Work to complete:
Please give the data again exactly, with no line dropped.

*** Opening of Source records ***

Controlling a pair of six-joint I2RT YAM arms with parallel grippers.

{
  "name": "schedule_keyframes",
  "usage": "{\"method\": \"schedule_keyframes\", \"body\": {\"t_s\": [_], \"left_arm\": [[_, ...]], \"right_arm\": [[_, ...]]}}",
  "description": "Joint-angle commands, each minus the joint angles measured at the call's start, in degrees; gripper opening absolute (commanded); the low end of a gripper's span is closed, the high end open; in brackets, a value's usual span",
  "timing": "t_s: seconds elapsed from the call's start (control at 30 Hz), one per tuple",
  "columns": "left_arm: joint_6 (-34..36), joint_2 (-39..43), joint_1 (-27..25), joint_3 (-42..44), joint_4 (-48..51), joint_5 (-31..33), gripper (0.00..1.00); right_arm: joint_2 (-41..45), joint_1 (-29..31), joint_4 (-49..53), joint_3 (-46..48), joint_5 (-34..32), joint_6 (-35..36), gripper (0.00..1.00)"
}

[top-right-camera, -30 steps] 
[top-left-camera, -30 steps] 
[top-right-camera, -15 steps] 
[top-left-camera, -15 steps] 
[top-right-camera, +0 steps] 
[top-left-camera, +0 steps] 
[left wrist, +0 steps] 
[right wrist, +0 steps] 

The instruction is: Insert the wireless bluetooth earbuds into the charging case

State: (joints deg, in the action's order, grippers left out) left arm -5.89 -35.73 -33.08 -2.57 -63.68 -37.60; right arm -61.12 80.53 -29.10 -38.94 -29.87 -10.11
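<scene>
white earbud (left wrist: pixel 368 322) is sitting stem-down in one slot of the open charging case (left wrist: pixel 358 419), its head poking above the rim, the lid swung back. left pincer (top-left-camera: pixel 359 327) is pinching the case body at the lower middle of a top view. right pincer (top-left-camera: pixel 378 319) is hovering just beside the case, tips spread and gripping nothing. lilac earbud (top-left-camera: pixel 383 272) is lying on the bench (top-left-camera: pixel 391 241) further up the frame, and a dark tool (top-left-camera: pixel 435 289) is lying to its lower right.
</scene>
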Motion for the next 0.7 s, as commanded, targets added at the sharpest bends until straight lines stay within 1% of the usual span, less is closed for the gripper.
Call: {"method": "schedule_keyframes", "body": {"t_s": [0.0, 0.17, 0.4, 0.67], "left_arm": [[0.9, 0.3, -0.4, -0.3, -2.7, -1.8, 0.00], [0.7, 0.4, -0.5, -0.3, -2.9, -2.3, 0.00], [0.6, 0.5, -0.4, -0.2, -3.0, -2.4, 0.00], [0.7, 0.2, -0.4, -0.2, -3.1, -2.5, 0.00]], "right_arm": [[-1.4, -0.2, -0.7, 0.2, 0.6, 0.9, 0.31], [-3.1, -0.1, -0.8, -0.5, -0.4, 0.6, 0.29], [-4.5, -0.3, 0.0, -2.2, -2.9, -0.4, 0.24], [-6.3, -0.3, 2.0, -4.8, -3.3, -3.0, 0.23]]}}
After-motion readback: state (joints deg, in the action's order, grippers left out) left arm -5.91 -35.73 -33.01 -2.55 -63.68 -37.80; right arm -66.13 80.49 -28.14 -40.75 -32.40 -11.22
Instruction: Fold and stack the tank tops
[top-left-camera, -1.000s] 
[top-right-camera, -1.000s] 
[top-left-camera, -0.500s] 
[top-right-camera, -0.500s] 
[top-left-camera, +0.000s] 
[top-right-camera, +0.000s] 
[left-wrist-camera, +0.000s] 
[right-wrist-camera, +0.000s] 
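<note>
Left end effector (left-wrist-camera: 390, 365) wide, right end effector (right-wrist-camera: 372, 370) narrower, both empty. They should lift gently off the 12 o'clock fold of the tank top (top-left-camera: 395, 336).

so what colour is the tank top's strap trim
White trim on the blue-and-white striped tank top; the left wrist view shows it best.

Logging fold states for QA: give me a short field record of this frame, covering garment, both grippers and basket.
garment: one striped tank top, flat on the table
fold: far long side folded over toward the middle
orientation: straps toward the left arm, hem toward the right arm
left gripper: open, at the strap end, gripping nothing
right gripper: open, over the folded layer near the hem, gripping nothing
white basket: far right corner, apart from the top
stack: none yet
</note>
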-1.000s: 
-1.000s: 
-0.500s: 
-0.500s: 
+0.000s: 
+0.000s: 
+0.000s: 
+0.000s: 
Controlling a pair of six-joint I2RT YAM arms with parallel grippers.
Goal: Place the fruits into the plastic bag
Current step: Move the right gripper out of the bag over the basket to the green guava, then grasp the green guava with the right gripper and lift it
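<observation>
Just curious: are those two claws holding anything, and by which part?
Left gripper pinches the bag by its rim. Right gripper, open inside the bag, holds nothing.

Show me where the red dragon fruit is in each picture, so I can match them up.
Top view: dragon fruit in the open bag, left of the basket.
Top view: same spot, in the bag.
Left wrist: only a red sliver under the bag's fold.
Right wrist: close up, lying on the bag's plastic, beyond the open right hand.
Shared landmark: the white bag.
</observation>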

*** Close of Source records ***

Reply to the task:
Controlling a pair of six-joint I2RT YAM arms with parallel grippers.

{
  "name": "schedule_keyframes",
  "usage": "{\"method\": \"schedule_keyframes\", \"body\": {\"t_s\": [_], \"left_arm\": [[_, ...]], \"right_arm\": [[_, ...]]}}",
  "description": "Joint-angle commands, each minus the joint angles measured at the call's start, in degrees; gripper opening absolute (commanded); the low end of a gripper's span is closed, the high end open; in brackets, a value's usual span",
  "timing": "t_s: seconds elapsed from the call's start (control at 30 Hz), one per tuple",
  "columns": "left_arm: joint_6 (-34..36), joint_2 (-39..43), joint_1 (-27..25), joint_3 (-42..44), joint_4 (-48..51), joint_5 (-31..33), gripper (0.00..1.00); right_arm: joint_2 (-41..45), joint_1 (-29..31), joint_4 (-49..53), joint_3 (-46..48), joint_5 (-34..32), joint_6 (-35..36), gripper (0.00..1.00)"
}

[top-right-camera, -30 steps] 
[top-left-camera, -30 steps] 
[top-right-camera, -15 steps] 
[top-left-camera, -15 steps] 
[top-right-camera, +0 steps] 
[top-left-camera, +0 steps] 
[left wrist, +0 steps] 
[right wrist, +0 steps] 

The instruction is: Insert the wireless bluetooth earbuds into the charging case

State: (joints deg, in the action's order, grippers left out) left arm -5.89 -35.73 -33.08 -2.57 -63.68 -37.60; right arm -61.12 80.53 -29.10 -38.94 -29.87 -10.11
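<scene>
white earbud (left wrist: pixel 368 322) is sitting stem-down in one slot of the open charging case (left wrist: pixel 358 419), its head poking above the rim, the lid swung back. left pincer (top-left-camera: pixel 359 327) is pinching the case body at the lower middle of a top view. right pincer (top-left-camera: pixel 378 319) is hovering just beside the case, tips spread and gripping nothing. lilac earbud (top-left-camera: pixel 383 272) is lying on the bench (top-left-camera: pixel 391 241) further up the frame, and a dark tool (top-left-camera: pixel 435 289) is lying to its lower right.
</scene>
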Motion for the next 0.7 s, as commanded, targets added at the sharpest bends until straight lines stay within 1% of the usual span, less is closed for the gripper.
Call: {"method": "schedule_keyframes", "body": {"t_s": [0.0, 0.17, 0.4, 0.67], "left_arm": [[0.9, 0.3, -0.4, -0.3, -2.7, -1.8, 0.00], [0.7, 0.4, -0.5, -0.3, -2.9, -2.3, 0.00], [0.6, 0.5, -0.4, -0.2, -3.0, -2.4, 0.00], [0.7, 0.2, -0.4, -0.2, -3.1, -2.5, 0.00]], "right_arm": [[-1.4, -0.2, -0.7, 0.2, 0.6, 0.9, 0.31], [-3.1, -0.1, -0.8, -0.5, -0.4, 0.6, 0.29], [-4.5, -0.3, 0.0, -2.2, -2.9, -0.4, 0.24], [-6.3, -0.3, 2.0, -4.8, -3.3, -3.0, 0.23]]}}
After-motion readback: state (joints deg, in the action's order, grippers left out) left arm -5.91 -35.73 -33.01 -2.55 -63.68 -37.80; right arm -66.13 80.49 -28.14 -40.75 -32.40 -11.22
Instruction: Fold and stack the tank tops
[top-left-camera, -1.000s] 
[top-right-camera, -1.000s] 
[top-left-camera, -0.500s] 
[top-right-camera, -0.500s] 
[top-left-camera, +0.000s] 
[top-right-camera, +0.000s] 
[left-wrist-camera, +0.000s] 
[right-wrist-camera, +0.000s] 
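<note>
Left end effector (left-wrist-camera: 390, 365) wide, right end effector (right-wrist-camera: 372, 370) narrower, both empty. They should lift gently off the 12 o'clock fold of the tank top (top-left-camera: 395, 336).

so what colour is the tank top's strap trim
White trim on the blue-and-white striped tank top; the left wrist view shows it best.

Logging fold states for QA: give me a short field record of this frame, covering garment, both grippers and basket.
garment: one striped tank top, flat on the table
fold: far long side folded over toward the middle
orientation: straps toward the left arm, hem toward the right arm
left gripper: open, at the strap end, gripping nothing
right gripper: open, over the folded layer near the hem, gripping nothing
white basket: far right corner, apart from the top
stack: none yet
</note>
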-1.000s: 
-1.000s: 
-0.500s: 
-0.500s: 
+0.000s: 
+0.000s: 
+0.000s: 
+0.000s: 
Controlling a pair of six-joint I2RT YAM arms with parallel grippers.
Goal: Place the fruits into the plastic bag
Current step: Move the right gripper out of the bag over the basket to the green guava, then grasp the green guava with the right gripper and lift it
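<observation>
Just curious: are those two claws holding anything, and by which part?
Left gripper pinches the bag by its rim. Right gripper, open inside the bag, holds nothing.

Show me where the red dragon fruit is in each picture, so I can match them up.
Top view: dragon fruit in the open bag, left of the basket.
Top view: same spot, in the bag.
Left wrist: only a red sliver under the bag's fold.
Right wrist: close up, lying on the bag's plastic, beyond the open right hand.
Shared landmark: the white bag.
</observation>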

This completes the output.